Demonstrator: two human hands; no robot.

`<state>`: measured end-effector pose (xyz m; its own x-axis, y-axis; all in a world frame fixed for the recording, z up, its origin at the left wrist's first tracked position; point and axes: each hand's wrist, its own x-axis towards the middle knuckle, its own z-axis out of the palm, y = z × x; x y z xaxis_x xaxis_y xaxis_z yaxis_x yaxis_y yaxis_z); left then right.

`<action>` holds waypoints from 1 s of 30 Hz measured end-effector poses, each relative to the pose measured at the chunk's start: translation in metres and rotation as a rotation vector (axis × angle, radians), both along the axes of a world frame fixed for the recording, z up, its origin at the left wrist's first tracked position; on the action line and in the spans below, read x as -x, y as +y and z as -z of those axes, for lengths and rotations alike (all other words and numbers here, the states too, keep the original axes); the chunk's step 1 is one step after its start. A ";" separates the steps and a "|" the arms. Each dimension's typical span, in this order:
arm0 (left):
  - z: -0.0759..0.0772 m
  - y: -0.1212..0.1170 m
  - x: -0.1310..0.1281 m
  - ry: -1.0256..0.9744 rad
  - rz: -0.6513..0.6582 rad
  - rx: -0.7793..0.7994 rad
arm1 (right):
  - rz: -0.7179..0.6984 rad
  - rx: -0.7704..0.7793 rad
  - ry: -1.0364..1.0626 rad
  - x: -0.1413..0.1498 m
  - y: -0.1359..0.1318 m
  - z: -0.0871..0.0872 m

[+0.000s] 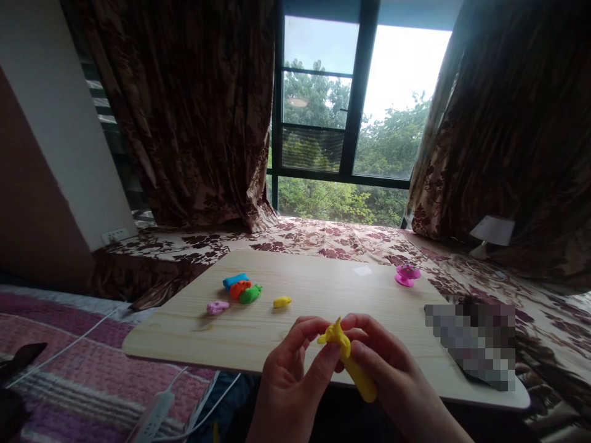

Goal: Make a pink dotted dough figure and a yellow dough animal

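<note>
A piece of yellow modelling clay (pixel 359 372) is held between both hands over the table's near edge. Its lower end is a smooth, thick roll, while the top is pulled into thin, uneven points. My left hand (pixel 298 363) pinches the upper part between thumb and fingers. Closed around the middle of the roll is my right hand (pixel 392 366), its thumb pressing from the side. A small yellow lump (pixel 282 302) lies on the table just beyond my hands. Farther left are a blue piece (pixel 236 282), an orange piece (pixel 240 289), a green piece (pixel 251 294) and a pink piece (pixel 217 307).
The light wooden table (pixel 184 332) faces a curtained window. A pink footed object with dots (pixel 407 275) stands at its far right. A blurred-out item (pixel 475 344) covers the right edge. To the left, a power strip (pixel 152 415) and white cables lie on the bed cover.
</note>
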<state>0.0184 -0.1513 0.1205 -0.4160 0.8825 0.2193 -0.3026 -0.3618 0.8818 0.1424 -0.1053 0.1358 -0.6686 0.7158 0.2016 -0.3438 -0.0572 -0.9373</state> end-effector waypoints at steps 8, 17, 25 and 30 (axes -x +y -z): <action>0.011 0.004 0.003 0.046 -0.044 0.002 | 0.133 -0.092 -0.009 0.002 0.003 0.012; 0.016 -0.001 -0.006 -0.225 -0.033 0.073 | 0.328 -0.333 -0.019 0.009 0.000 0.016; 0.008 -0.002 -0.006 -0.365 0.010 0.089 | 0.268 -0.326 -0.016 0.011 0.000 0.015; 0.017 0.002 -0.006 -0.394 0.014 0.073 | 0.319 -0.394 -0.019 0.016 0.002 0.020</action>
<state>0.0240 -0.1491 0.1040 -0.4437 0.8960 -0.0183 -0.6270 -0.2958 0.7207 0.1260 -0.1031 0.1157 -0.4349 0.7569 0.4879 -0.2694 0.4076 -0.8725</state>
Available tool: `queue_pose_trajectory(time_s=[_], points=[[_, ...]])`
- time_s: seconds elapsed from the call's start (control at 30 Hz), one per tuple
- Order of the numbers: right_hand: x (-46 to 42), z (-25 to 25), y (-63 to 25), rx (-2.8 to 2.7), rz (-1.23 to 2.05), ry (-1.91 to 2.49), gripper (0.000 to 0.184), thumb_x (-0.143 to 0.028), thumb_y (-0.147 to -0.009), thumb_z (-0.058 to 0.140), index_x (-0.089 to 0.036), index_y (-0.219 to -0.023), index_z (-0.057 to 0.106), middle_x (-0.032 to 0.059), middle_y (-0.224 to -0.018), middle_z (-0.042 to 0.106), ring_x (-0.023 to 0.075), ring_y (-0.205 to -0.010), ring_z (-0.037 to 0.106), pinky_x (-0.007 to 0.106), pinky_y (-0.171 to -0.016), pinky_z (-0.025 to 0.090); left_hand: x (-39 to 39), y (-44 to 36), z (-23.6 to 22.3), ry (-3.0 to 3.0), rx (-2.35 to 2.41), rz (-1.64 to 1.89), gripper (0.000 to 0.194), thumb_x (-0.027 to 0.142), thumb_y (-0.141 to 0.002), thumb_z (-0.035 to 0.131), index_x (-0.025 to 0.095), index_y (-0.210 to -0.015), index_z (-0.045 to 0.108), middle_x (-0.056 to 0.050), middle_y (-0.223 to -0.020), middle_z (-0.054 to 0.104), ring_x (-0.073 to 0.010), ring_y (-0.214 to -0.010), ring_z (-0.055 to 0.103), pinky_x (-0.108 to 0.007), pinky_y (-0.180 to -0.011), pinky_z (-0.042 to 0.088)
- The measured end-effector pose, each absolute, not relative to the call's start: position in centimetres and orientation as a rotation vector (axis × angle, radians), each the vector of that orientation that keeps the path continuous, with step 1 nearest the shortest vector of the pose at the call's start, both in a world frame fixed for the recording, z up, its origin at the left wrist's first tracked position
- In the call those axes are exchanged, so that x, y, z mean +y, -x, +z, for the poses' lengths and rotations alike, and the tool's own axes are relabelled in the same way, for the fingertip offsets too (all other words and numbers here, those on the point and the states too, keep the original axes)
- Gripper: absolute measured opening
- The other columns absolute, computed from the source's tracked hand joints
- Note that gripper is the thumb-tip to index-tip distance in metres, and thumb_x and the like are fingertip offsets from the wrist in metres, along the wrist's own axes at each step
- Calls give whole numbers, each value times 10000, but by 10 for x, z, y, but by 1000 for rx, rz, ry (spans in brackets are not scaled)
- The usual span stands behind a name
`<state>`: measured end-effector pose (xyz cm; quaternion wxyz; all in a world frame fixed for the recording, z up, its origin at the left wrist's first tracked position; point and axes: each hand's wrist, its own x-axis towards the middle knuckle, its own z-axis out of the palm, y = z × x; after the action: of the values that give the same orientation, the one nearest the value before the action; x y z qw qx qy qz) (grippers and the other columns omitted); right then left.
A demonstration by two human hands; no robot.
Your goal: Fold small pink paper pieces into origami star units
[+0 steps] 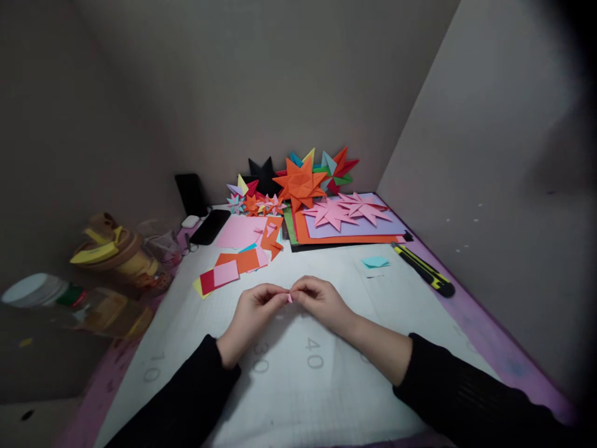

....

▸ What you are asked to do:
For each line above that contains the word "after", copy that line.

▸ Solution:
`<action>` holds waypoints from 1 s of 30 Hz measured end-effector poses, each relative to the pose measured at the chunk's start: translation in metres and rotation as a rotation vector (axis × angle, radians), both along the axes of a world frame fixed for the recording, z up, its origin at the left wrist's first tracked position; on the action line and in the spans below, read x as -x, y as +y and z as -z of those axes, for lengths and rotations alike (all other words and numbers here, the states too, keep the original axes); the chunk's step 1 is one step after its start. A ";" separates the steps and a "|" the arms. Each dimension's typical span, in this order:
`<state>`: measured end-effector pose (xyz cm; quaternion wxyz; all in a world frame fixed for the recording, z up, its origin at the left wrist's first tracked position; point and axes: each hand's wrist, its own x-axis towards the middle knuckle, its own z-axis out of the palm, y = z × x; after the action: of the values that give the same orientation, the one nearest the value before the action; x y z qw qx qy qz) (grippers and the other columns omitted); right then left.

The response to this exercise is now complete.